Search the entries for the word "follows". Copy every line where it turns up.
Start of AVAILABLE DATA
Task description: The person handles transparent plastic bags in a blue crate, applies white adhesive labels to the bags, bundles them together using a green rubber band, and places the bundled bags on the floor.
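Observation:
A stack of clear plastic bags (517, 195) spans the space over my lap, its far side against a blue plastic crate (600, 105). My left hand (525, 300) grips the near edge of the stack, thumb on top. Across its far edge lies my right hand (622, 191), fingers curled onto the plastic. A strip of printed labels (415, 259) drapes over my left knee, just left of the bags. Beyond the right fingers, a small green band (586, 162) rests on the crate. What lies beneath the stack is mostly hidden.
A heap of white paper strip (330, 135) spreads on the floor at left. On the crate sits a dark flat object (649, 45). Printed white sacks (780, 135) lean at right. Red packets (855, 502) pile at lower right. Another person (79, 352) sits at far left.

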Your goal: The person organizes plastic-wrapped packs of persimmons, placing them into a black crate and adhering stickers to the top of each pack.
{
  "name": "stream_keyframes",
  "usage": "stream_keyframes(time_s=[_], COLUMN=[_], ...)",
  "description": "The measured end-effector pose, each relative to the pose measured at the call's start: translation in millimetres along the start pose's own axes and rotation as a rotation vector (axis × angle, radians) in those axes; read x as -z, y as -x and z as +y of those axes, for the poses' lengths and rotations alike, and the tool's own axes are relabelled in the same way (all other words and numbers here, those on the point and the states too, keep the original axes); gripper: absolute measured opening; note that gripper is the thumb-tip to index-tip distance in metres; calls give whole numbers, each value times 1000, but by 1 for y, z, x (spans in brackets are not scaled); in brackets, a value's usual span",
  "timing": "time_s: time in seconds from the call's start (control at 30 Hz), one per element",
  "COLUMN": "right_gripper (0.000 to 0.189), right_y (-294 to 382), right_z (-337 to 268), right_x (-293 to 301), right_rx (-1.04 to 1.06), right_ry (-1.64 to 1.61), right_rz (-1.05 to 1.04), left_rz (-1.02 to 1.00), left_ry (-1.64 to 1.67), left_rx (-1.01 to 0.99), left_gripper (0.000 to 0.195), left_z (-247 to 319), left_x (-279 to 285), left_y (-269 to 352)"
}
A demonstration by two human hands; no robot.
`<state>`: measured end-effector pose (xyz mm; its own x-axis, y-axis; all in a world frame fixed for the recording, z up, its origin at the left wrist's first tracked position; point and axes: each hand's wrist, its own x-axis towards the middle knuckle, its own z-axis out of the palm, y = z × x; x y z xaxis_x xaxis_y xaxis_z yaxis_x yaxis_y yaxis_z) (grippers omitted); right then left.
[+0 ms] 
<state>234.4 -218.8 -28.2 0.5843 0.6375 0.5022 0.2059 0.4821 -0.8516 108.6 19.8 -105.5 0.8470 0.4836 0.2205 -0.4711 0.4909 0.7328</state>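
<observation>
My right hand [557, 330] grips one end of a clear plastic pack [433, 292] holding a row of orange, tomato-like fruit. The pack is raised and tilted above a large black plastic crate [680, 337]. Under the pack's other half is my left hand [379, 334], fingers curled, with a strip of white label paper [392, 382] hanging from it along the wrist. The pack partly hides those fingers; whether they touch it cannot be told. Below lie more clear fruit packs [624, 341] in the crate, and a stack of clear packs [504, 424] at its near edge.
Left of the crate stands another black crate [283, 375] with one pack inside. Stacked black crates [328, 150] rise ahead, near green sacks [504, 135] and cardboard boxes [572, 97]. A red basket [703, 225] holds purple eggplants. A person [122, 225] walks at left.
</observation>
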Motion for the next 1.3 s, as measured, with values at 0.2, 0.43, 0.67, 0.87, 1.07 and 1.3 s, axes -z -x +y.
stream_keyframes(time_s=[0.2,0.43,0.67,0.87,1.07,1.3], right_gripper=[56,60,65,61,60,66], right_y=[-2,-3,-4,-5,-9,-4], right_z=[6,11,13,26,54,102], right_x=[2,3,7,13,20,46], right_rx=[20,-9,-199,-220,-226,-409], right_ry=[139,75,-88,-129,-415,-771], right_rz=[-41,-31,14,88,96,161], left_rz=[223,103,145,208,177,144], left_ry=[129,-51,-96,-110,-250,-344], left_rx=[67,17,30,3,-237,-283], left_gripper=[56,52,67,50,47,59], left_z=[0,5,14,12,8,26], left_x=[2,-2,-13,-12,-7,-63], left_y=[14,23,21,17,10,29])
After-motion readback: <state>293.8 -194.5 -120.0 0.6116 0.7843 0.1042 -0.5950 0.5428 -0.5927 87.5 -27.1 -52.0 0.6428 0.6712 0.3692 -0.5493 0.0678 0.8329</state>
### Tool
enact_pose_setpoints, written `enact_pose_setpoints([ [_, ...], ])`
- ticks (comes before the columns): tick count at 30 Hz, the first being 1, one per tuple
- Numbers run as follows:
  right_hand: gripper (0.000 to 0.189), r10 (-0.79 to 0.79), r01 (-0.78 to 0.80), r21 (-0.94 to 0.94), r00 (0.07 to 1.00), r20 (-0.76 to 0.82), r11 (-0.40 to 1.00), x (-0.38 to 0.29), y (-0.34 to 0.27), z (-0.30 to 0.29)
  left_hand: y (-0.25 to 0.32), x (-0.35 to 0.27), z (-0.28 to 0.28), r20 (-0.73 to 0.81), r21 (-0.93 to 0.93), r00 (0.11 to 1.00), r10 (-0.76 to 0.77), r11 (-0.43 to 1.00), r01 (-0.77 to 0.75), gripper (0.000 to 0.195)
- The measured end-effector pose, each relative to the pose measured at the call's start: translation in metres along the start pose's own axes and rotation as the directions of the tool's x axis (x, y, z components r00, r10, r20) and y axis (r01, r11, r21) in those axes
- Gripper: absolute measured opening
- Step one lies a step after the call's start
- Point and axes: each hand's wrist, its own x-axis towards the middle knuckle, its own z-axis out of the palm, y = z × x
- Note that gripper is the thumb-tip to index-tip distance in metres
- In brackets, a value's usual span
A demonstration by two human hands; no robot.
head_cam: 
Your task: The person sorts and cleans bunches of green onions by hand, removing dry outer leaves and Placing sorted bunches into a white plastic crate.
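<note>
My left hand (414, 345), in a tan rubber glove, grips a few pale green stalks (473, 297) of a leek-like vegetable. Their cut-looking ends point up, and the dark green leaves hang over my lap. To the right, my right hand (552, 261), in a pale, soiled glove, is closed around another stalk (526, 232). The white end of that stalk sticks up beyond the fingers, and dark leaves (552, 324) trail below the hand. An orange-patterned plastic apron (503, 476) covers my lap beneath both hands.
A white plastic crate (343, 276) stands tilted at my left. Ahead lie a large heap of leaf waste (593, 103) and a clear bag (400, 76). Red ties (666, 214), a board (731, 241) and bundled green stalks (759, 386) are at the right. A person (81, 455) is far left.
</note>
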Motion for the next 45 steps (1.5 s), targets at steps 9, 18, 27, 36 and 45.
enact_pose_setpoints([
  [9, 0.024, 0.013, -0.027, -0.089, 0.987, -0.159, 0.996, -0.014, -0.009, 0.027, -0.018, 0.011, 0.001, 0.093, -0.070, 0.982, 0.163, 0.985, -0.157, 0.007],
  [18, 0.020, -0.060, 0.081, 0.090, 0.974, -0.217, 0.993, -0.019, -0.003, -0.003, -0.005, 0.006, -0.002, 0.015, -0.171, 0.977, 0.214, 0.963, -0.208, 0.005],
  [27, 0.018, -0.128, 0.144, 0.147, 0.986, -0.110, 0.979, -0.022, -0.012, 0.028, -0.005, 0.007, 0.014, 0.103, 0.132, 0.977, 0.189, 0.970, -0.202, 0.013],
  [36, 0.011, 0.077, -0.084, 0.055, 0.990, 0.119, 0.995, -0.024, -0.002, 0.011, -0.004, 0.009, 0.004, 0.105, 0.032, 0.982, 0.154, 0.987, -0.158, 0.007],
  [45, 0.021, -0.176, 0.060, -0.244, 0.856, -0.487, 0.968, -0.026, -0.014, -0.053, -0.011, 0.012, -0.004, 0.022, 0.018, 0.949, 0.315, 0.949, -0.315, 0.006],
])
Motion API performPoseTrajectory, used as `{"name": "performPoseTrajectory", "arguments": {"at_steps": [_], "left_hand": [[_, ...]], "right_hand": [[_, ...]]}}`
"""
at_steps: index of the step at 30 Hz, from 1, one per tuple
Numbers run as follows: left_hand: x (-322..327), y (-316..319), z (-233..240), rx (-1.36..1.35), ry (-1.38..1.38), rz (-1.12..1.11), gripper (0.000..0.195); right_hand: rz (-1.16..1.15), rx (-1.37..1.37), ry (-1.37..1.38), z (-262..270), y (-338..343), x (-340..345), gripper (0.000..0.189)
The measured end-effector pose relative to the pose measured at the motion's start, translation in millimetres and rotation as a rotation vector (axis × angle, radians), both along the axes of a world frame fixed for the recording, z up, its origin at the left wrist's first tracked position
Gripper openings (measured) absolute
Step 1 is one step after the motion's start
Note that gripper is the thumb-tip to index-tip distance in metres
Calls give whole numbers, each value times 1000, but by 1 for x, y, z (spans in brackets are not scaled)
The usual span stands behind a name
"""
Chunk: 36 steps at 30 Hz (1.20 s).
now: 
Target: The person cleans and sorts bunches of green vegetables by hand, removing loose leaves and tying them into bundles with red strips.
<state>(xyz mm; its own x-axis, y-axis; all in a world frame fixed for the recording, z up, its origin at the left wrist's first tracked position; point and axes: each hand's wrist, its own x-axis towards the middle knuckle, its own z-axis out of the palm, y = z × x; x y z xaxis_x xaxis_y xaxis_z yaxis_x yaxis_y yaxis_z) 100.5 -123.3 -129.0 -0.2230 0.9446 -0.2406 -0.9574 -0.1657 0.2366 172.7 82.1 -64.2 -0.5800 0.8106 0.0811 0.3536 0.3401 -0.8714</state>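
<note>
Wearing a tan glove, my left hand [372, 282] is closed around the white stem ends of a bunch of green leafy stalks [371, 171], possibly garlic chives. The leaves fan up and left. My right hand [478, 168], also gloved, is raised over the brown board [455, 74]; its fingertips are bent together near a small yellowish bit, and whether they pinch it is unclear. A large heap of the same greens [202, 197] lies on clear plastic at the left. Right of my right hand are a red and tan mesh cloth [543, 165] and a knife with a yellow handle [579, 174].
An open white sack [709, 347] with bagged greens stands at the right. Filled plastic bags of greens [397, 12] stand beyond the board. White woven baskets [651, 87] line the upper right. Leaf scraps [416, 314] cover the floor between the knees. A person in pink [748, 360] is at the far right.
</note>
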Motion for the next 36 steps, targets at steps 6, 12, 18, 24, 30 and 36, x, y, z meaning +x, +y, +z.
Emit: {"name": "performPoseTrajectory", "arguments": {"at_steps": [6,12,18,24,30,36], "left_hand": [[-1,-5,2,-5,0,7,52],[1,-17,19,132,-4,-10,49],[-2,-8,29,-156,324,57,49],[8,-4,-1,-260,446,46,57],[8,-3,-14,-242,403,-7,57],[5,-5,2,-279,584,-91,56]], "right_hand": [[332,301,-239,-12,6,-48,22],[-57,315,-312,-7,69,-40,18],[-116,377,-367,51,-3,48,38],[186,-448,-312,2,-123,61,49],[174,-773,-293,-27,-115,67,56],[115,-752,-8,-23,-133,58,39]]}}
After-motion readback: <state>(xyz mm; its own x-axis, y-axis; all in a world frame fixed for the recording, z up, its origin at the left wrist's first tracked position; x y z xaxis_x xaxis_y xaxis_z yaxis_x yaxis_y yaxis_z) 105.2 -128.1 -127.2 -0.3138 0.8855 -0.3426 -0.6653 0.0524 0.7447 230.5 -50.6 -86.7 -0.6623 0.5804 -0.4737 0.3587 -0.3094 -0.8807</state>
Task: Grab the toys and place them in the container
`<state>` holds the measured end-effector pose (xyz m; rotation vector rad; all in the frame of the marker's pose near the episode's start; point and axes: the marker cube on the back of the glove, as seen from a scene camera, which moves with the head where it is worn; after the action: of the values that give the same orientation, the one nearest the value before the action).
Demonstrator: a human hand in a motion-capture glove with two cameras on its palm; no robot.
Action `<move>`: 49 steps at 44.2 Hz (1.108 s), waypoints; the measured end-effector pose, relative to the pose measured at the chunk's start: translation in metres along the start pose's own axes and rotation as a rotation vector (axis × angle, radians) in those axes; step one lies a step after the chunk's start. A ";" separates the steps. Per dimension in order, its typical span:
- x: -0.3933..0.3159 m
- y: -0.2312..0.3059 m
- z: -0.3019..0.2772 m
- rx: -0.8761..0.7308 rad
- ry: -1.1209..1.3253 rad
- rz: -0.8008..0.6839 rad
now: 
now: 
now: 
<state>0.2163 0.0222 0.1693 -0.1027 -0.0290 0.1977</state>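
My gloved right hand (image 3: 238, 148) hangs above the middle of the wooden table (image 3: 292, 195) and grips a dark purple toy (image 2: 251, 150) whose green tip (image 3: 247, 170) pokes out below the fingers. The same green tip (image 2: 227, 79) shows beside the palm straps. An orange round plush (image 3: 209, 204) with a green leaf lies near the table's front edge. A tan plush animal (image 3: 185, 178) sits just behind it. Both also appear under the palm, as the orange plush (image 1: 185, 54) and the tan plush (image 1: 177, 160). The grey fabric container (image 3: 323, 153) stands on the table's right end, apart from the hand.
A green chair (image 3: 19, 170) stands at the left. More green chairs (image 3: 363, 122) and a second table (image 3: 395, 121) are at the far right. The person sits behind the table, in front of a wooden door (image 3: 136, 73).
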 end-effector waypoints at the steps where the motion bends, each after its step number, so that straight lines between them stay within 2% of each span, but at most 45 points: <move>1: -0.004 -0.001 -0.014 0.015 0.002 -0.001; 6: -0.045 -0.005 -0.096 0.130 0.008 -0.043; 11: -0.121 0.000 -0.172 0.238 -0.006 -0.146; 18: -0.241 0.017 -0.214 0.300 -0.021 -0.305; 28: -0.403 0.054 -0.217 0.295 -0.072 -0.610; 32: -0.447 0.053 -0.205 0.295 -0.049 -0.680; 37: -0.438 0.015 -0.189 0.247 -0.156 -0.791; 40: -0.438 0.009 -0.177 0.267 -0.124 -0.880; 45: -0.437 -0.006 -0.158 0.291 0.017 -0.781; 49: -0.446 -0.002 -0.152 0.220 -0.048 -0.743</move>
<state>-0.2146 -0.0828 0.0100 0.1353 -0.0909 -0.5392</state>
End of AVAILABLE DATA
TASK ANSWER:
- Numbers run as follows:
Numbers run as follows: left_hand: x (-322..327), y (-316..319), z (-233..240), rx (-1.36..1.35), ry (-1.38..1.38), rz (-1.12..1.11), gripper (0.000..0.195); right_hand: rz (-1.16..1.15), rx (-1.37..1.37), ry (-1.37..1.38), z (-262..270), y (-338..343), x (-340..345), gripper (0.000..0.189)

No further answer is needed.